**WHAT IS NEEDED**.
Where a line below holds the string "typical", that line goes into the answer.
━━ RECORDS SHOWN ━━
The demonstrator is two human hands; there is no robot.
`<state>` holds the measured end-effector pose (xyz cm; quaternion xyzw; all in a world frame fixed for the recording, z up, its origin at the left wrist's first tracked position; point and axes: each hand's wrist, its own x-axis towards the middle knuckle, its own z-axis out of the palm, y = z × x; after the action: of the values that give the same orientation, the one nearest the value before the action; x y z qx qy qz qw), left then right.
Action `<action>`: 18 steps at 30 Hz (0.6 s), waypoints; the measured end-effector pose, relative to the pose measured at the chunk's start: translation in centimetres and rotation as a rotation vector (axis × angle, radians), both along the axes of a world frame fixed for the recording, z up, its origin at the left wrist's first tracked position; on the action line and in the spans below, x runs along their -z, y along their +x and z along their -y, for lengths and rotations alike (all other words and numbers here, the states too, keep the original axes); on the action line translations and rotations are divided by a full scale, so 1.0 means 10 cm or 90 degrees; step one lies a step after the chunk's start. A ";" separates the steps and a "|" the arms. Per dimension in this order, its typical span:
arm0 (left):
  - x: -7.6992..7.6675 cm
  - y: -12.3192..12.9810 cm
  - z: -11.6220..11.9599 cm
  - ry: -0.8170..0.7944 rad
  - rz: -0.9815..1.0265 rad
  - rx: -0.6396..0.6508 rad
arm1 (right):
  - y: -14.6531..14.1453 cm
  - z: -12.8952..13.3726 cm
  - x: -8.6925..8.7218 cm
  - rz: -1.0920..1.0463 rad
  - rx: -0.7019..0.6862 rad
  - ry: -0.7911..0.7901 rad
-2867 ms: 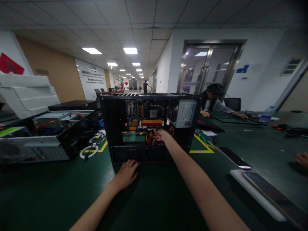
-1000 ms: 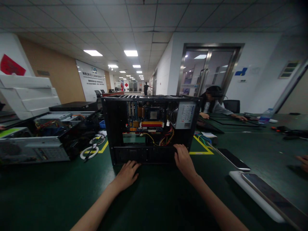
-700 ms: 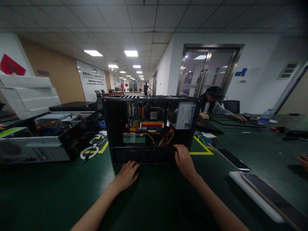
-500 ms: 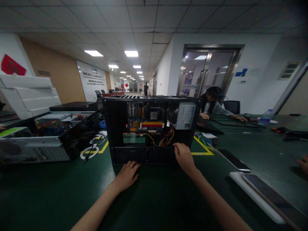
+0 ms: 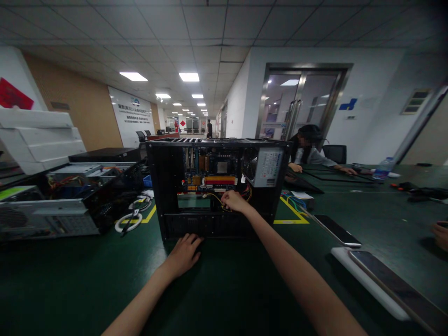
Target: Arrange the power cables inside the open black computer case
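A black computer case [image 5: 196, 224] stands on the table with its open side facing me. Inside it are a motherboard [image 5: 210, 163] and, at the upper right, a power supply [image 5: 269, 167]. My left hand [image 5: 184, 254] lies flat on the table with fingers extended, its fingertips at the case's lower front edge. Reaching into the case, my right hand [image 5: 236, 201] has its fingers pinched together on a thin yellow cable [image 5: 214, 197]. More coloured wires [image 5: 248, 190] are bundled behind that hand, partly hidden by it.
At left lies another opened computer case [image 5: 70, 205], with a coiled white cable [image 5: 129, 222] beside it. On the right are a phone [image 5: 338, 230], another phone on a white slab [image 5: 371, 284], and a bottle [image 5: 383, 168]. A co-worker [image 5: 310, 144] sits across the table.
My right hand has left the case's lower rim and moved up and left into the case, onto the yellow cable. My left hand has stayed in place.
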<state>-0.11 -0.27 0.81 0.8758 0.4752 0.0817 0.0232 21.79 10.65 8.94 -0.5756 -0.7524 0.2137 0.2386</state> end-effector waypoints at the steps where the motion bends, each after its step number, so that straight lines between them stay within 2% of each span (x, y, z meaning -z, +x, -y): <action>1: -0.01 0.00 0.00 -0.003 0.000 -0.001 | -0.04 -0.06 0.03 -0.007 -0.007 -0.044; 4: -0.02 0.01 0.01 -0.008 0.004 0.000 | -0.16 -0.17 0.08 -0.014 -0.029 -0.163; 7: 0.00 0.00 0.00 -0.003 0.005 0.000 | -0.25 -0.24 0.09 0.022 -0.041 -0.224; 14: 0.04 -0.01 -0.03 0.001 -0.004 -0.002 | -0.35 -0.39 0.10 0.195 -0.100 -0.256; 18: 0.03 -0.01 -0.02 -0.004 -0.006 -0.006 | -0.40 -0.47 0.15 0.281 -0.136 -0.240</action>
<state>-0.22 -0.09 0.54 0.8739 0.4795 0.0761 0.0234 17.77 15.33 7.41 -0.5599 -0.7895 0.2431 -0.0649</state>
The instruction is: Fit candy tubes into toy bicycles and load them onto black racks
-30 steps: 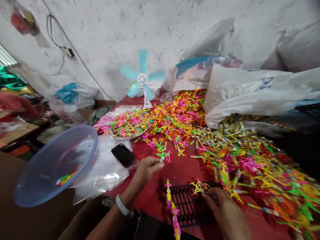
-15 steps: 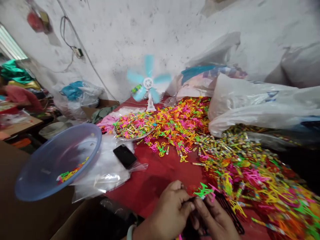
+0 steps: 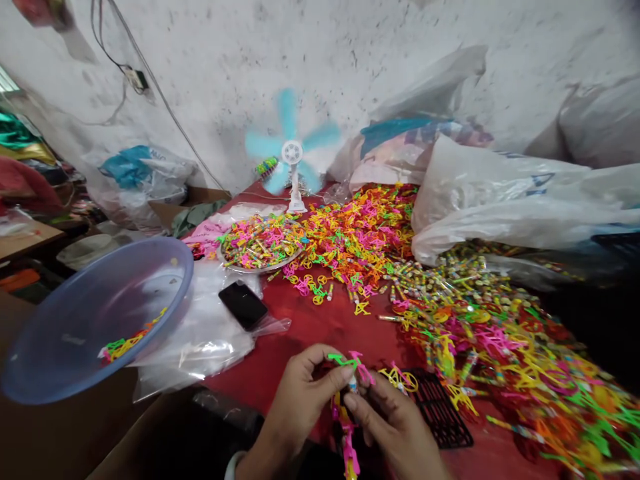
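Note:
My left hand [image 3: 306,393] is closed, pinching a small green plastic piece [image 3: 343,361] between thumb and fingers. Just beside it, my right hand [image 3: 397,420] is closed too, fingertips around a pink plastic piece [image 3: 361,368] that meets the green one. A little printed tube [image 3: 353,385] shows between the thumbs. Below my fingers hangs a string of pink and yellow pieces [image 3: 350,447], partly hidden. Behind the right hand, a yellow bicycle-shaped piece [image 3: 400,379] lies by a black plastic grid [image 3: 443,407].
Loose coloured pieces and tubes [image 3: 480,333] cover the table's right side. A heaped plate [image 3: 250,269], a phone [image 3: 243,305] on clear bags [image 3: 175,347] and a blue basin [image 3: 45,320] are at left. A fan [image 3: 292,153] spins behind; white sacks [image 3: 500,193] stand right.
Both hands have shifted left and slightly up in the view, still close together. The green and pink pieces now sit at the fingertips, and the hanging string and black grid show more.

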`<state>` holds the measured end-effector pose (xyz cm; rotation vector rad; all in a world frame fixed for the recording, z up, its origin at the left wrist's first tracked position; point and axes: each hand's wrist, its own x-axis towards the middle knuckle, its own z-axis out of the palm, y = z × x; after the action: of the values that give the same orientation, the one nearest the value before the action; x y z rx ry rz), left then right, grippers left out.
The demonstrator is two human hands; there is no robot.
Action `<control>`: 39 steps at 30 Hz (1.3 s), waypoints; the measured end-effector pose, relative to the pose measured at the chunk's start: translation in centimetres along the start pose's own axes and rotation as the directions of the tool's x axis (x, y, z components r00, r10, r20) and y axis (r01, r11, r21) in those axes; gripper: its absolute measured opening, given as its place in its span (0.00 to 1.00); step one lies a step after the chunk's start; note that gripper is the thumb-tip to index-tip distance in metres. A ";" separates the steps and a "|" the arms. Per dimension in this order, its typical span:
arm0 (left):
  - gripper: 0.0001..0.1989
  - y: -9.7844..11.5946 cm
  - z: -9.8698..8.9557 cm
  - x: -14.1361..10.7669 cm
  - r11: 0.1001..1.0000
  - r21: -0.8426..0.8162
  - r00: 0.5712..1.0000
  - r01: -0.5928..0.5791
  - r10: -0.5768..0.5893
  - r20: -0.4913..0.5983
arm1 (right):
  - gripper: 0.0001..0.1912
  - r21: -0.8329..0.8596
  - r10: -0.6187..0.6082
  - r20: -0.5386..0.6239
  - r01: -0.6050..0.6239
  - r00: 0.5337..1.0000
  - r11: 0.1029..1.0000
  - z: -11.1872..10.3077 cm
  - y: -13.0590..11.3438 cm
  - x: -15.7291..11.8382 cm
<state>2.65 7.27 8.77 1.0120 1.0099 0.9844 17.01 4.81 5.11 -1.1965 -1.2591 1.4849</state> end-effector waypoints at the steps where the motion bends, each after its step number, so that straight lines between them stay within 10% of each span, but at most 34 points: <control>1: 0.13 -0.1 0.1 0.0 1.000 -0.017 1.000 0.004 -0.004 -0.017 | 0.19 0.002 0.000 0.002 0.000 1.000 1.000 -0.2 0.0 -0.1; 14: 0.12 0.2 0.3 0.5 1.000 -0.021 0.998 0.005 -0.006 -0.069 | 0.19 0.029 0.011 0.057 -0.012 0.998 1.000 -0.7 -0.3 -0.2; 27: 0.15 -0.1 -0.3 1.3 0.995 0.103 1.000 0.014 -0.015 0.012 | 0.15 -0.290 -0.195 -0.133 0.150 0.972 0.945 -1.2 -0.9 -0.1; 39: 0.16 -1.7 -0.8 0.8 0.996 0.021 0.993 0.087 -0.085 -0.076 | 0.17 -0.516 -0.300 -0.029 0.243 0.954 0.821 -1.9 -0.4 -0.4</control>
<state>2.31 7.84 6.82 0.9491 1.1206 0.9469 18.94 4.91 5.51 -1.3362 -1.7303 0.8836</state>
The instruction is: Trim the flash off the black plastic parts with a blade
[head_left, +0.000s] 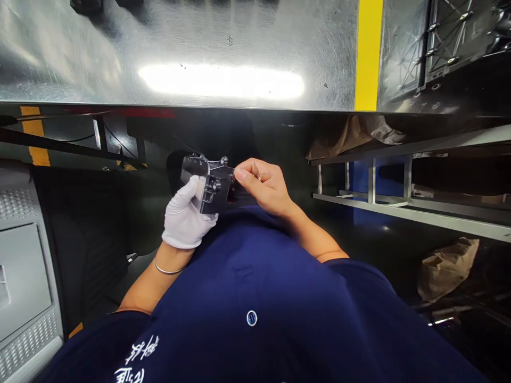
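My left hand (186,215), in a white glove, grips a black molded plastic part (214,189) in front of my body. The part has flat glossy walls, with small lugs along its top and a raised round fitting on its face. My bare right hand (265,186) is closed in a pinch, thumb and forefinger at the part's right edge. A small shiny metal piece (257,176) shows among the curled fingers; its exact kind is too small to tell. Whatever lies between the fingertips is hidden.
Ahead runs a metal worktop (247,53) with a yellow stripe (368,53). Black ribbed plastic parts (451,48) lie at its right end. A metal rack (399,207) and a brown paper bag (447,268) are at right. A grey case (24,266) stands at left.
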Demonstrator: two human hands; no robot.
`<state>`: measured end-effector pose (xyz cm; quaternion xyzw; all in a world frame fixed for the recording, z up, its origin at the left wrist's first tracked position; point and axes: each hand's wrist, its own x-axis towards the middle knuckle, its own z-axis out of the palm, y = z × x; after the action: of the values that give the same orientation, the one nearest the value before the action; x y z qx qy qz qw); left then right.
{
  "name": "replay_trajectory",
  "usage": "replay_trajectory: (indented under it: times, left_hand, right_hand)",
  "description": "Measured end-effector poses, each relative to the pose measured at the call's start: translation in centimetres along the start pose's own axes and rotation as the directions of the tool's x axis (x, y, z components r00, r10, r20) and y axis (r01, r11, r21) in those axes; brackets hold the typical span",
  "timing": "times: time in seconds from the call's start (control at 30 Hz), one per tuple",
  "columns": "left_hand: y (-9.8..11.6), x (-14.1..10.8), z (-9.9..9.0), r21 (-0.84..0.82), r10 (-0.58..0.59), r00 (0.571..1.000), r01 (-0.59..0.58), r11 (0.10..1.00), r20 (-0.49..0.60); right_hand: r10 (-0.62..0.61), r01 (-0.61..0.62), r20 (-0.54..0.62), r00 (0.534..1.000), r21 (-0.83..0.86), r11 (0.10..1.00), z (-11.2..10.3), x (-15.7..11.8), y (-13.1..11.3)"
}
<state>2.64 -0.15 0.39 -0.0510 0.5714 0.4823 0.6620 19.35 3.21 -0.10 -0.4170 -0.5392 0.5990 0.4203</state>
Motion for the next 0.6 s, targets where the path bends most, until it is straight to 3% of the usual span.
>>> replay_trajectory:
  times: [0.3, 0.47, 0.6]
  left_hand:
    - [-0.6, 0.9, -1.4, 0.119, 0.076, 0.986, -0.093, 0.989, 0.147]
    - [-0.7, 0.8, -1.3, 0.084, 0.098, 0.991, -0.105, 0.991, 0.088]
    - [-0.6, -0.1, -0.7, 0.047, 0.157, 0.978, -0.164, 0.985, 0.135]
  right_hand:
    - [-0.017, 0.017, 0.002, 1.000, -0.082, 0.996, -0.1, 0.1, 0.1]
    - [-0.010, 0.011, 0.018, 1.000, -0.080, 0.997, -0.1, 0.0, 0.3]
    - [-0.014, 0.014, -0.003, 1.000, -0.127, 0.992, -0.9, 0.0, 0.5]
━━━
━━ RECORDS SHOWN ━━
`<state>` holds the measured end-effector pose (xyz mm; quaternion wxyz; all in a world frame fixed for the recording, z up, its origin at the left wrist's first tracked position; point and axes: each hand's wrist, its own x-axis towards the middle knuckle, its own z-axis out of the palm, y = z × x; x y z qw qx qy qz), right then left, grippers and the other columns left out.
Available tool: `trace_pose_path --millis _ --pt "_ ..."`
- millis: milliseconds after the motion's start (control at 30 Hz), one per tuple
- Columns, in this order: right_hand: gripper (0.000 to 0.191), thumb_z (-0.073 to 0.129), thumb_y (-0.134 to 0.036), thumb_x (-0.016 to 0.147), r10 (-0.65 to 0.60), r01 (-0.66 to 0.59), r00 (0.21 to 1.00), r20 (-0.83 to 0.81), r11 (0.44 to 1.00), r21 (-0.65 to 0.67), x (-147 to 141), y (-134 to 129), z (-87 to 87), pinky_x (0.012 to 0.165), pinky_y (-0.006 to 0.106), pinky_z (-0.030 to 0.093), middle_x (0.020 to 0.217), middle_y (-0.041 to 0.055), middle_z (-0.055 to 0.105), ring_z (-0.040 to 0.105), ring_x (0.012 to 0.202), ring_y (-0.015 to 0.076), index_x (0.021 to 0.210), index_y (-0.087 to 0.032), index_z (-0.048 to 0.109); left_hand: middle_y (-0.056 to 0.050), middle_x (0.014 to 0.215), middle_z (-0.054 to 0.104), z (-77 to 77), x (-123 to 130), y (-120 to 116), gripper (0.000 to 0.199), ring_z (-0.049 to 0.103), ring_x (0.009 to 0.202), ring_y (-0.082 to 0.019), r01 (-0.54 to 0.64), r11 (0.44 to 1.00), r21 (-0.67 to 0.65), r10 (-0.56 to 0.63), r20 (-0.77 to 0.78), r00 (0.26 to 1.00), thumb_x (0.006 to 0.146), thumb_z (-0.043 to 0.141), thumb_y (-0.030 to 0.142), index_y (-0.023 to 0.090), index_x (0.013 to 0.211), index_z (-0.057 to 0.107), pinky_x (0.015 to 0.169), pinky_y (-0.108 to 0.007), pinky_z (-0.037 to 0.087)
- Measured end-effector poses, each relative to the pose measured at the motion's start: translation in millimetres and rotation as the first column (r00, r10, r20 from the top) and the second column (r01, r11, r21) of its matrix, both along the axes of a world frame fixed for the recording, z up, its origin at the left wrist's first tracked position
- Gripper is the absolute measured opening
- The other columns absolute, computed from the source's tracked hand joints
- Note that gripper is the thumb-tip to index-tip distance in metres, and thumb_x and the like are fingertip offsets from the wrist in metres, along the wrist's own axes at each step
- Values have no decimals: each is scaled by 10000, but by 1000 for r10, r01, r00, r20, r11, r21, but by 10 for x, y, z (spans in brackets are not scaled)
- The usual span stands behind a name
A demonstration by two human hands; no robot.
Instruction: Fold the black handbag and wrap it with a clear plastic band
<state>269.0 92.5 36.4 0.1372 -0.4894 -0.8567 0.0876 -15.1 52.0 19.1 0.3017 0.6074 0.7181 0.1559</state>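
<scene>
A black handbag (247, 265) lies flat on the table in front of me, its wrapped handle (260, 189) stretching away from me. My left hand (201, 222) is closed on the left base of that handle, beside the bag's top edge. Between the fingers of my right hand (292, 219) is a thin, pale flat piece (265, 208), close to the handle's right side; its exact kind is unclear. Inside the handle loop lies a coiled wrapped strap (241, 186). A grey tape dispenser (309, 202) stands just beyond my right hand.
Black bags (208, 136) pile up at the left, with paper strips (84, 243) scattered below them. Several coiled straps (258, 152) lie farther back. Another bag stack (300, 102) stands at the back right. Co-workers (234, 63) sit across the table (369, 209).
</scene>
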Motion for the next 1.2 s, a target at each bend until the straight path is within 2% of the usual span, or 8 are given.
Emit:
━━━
**TASK RESULT**.
Action `<action>`: 18 steps at 30 Hz (0.6 s), waypoints; the measured end-effector pose, relative to the pose measured at the chunk's start: translation in centimetres and rotation as a rotation vector (axis × angle, radians), both along the axes of a world frame fixed for the recording, z up, its origin at the left wrist's first tracked position; on the action line and in the spans below, x runs along their -z, y along their +x and z along their -y, for lengths and rotations alike (all other words and numbers here, the states too, keep the original axes); on the action line translations and rotations are divided by a full scale, so 1.0 means 10 cm or 90 degrees; step one lies a step after the chunk's start. A ";" separates the steps and a "|" the arms. Per dimension in this order, its typical span:
Action `<control>`: 39 steps at 30 Hz (1.3 s), waypoints; the measured end-effector pose, relative to the pose measured at the chunk's start: translation in centimetres along the start pose's own axes and rotation as the directions of the tool's x axis (x, y, z components r00, r10, r20) and y axis (r01, r11, r21) in those axes; gripper: its absolute measured opening, given as its place in its span (0.00 to 1.00); step one lies a step after the chunk's start; note that gripper is the thumb-tip to index-tip distance in metres. A ";" separates the steps and a "|" the arms. Per dimension in this order, its typical span:
  "description": "Measured end-effector poses, each relative to the pose measured at the call's start: translation in centimetres along the start pose's own axes and rotation as the directions of the tool's x axis (x, y, z components r00, r10, r20) and y axis (r01, r11, r21) in those axes; brackets hold the typical span",

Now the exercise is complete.